Masking: None (Open Label)
Primary Purpose: Treatment
Official Title: Phase 1 Trial of the LSD1 Inhibitor SP-2577 (Seclidemstat) in Patients With Advanced Solid Tumors
Actual Study Start Date : June 25, 2019
Estimated Primary Completion Date : September 2021
Estimated Study Completion Date : February 2022

Arm Intervention/treatment
Experimental: Sp-2577
Twice-daily administration of oral SP-2577
Drug: SP-2577 Seclidemstat
Dose escalation and dose expansion of SP-2577.
Other Name: LSD1 Inhibitor




Primary Outcome Measures :
  1. Safety and tolerability of SP-2577 [ Time Frame: From screening through at least 30 days after end of treatment, up to approximately 24 months ]
    Assessed by the National Cancer Institute Common Terminology Criteria for Adverse Events, version 5.0


Secondary Outcome Measures :
  1. Determine the maximum tolerated dose of SP-2577 [ Time Frame: DLTs within the first cycle of therapy (up to 28 days) ]
    Defined as the dose level immediately below the dose level at which ≥ 2 patients from a cohort of 3 to 6 patients experience a dose-limiting toxicity (DLT).

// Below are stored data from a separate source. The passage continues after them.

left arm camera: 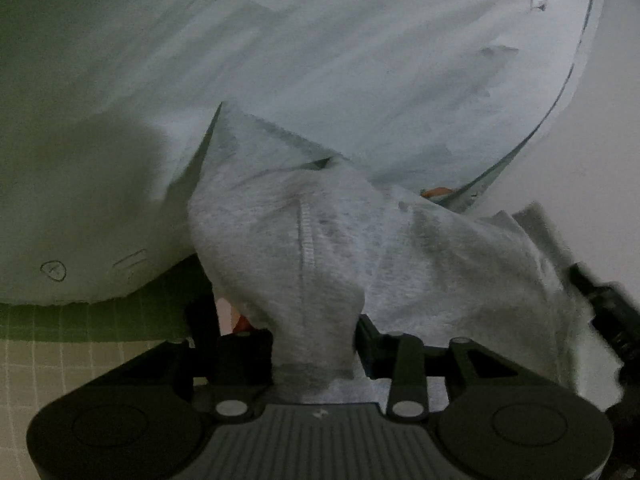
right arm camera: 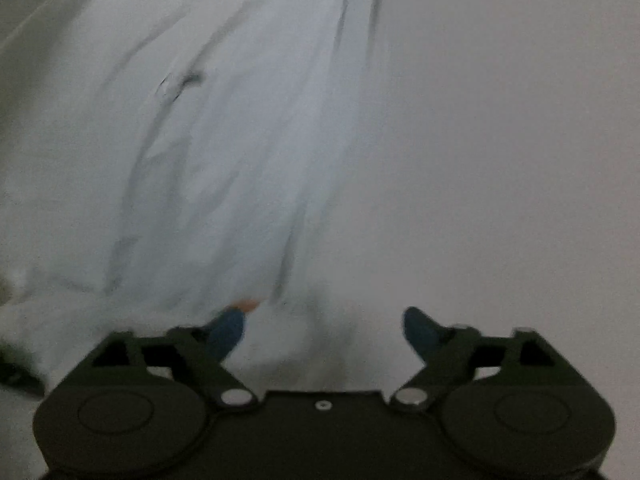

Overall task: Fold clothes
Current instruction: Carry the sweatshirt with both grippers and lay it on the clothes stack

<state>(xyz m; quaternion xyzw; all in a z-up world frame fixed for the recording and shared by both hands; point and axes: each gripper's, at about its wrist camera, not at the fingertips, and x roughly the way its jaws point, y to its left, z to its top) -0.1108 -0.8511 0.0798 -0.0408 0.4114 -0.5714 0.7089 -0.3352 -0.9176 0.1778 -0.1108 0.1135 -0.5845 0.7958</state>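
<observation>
Left wrist view: the left claw (left arm camera: 314,344) is pinched tight on a bunched fold of a grey garment (left arm camera: 340,248), a fleecy heathered knit with a stitched seam running down toward the fingers. The cloth rises straight out from between the two black fingers (left arm camera: 256,350) and spreads ahead and to the right of the claw, draping over the right finger. Ahead of it and above lies a pale sheet (left arm camera: 320,60), wrinkled, with a dark piped edge curving down on the far right and small pen marks low on the left. A scrap of orange (left arm camera: 438,191) peeks out just past the garment's far edge; what it belongs to cannot be told. Low and left of the claw shows a green gridded mat (left arm camera: 80,320). At the right edge a blurred black piece of the right gripper (left arm camera: 608,312) touches or nearly touches the garment's hem.

Right wrist view: the picture is blurred. The right gripper (right arm camera: 324,330) stands spread wide, its blue-tipped fingers (right arm camera: 226,334) well apart with nothing between them. The left fingertip sits at the near edge of the pale sheet (right arm camera: 224,140), which stretches ahead and to the left in long creases. Ahead and to the right of the claw is a plain whitish table surface (right arm camera: 500,160).
</observation>
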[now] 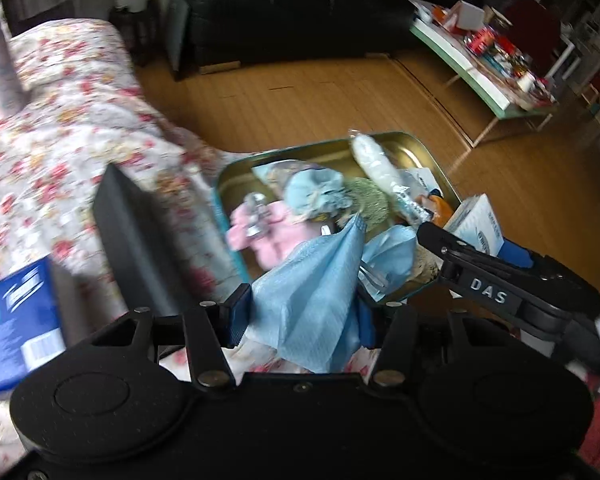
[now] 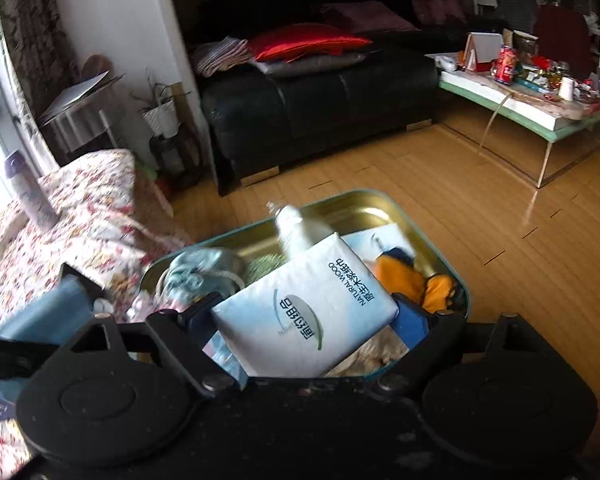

  2. Characterization of pharmacokinetics of SP-2577 (area under the concentration time profile) [ Time Frame: At protocol defined time points on cycle 1 (each cycle is 28 days), day 1 and 2 and cycle 2, day 1 and 2. ]
    SP-2577 under fasted and fed conditions

  3. Characterization of pharmacokinetics of SP-2577 (time to maximum plasma concentration) [ Time Frame: At protocol defined time points on cycle 1 (each cycle is 28 days), day 1 and 2 and cycle 2, day 1 and 2. ]
    SP-2577 under fasted and fed conditions

  4. Characterization of pharmacokinetics of SP-2577 (maximum plasma concentration) [ Time Frame: At protocol defined time points on cycle 1 (each cycle is 28 days), day 1 and 2 and cycle 2, day 1 and 2. ]
    SP-2577 under fasted and fed conditions

  5. Characterization of pharmacokinetics of SP-2577 (half-life) [ Time Frame: At protocol defined time points on cycle 1 (each cycle is 28 days), day 1 and 2 and cycle 2, day 1 and 2. ]
    SP-2577 under fasted and fed conditions

  6. Characterization of pharmacokinetics of SP-2577 (clearance rate) [ Time Frame: At protocol defined time points on cycle 1 (each cycle is 28 days), day 1 and 2 and cycle 2, day 1 and 2. ]
    SP-2577 under fasted and fed conditions

  7. Characterization of pharmacokinetics of SP-2577 (volume of distribution) [ Time Frame: At protocol defined time points on cycle 1 (each cycle is 28 days), day 1 and 2 and cycle 2, day 1 and 2. ]
    SP-2577 under fasted and fed conditions

  8. Efficacy parameter: overall response rate of SP-2577 [ Time Frame: From start of treatment through at least 30 days after end of treatment, up to approximately 24 months ]
    Assessed by radiographic imaging with response and progression evaluated by RECIST 1.1 guidelines

  9. Efficacy parameter: duration of response of SP-2577 [ Time Frame: From start of treatment through at least 30 days after end of treatment, up to approximately 24 months ]
    Assessed by radiographic imaging with response and progression evaluated by RECIST 1.1 guidelines

  10. Efficacy parameter: progression-free survival of SP-2577 [ Time Frame: From start of treatment through at least 30 days after end of treatment, up to approximately 24 months ]
    Assessed by radiographic imaging with response and progression evaluated by RECIST 1.1 guidelines

  11. Changes in serum hemoglobin F concentrations [ Time Frame: At protocol defined time points from start of treatment through end of treatment, up to approximately 24 months ]
    Determine changes serum hemoglobin F concentrations correlated with SP-2577 treatment and clinical and radiographic markers of disease burden (either response or resistance/progression).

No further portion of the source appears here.